Con motivo de la ya casi declarada pandemia, parece que se han agotado los termómetros. Es la fiebre de la fiebre.
Y esto no deja de ser curioso porque Febrero, en cierto sentido, es, desde hace miles de años, el mes de la fiebre.
Lo digo porque los romanos dedicaron el último mes del año, nuestro Febrero, al dios etrusco de la muerte, los infiernos y de la fiebre, Februus (del verbo romano februo, purificar, purgar…). Tal vez pensaron que había que cumplir con dicha divinidad funesta, pero mejor hacerlo con el más corto de los meses.
Siendo el último mes del año y el más corto, era el idóneo para añadirle el día extra necesario para que el curso de los años se ajustase mejor al ciclo aparente del sol. Pero también aquí la superstición entró en juego. En lugar de darle a ese día extra una consideración singular se vino a decir que era simplemente un duplicado de otro día del mes, concretamente un duplicado del día sexto antes del comienzo de marzo.
Recordemos que los romanos no se referían a los días del mes mediante cardinales consecutivos, como nosotros. Tan solo se referían a las fechas indicando las jornadas que faltaban respecto a los tres momentos especiales de cada mes, esto es las calendas, (que llegaban cada comienzo del mes), las nonas (más o menos siete días después de las calendas) y los idus (a mediados de cada mes). Siendo esto así, el día 22 de Febrero vendría a ser para ellos el «sexto día antes de las calendas de Marzo». Ese día, por cierto el que conmemoraba la persecución del rey y el nacimiento de la República romana (el Refifugium)
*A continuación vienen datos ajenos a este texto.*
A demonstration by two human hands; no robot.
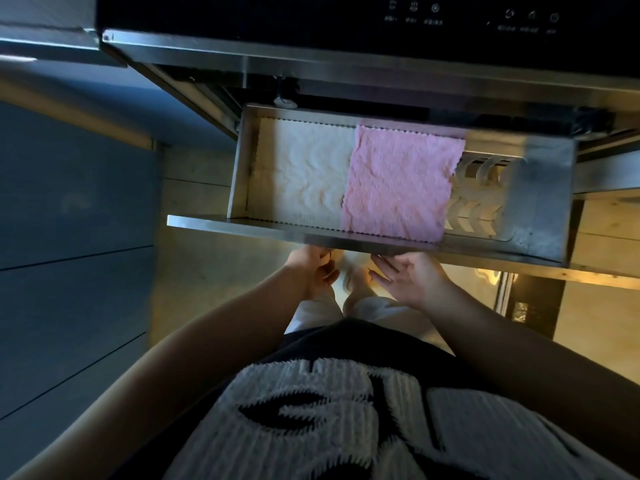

Entonces, cuando Julio César reformó el calendario para añadir el día extra, prefirió mantener el número de días de Febrero en un número par, puesto que se consideraban infaustos los días impares (César era también supersticioso, como nos sugiere la anécdota del vagabundo que le avisó del peligro de los idus de Marzo). De modo que al día 29 de Febrero prefirió denominarle como un simple duplicado del día 22, sin darle carácter propio. Y lo denominó bis sextus, es decir, segundo sextus ante calendas. De aquí bisiesto.
Pero el carácter infausto del bisextus persistió, pese a la artimaña juliana. Y en todos los pueblos de tradición romana subsiste el recelo hacia los años que añaden un día más mes de la fiebre: «año bisiesto, año funesto», se dice en nuestros pueblos, «anno bisesto, anno dissesto», dicen los italianos, es decir, año bisiesto, año inestable.
Así que los supersticiosos tienen aquí (fiebre, funesto, inestable) una cierta justificación para sus temores. Más aún si añadimos el dato no menos curioso de que cierta organización internacional ha declarado el día de hoy como día internacional de las enfermedades raras, y que, mira por dónde, sea hoy también el cumpleaños del actual ocupante del palacio de la Moncloa.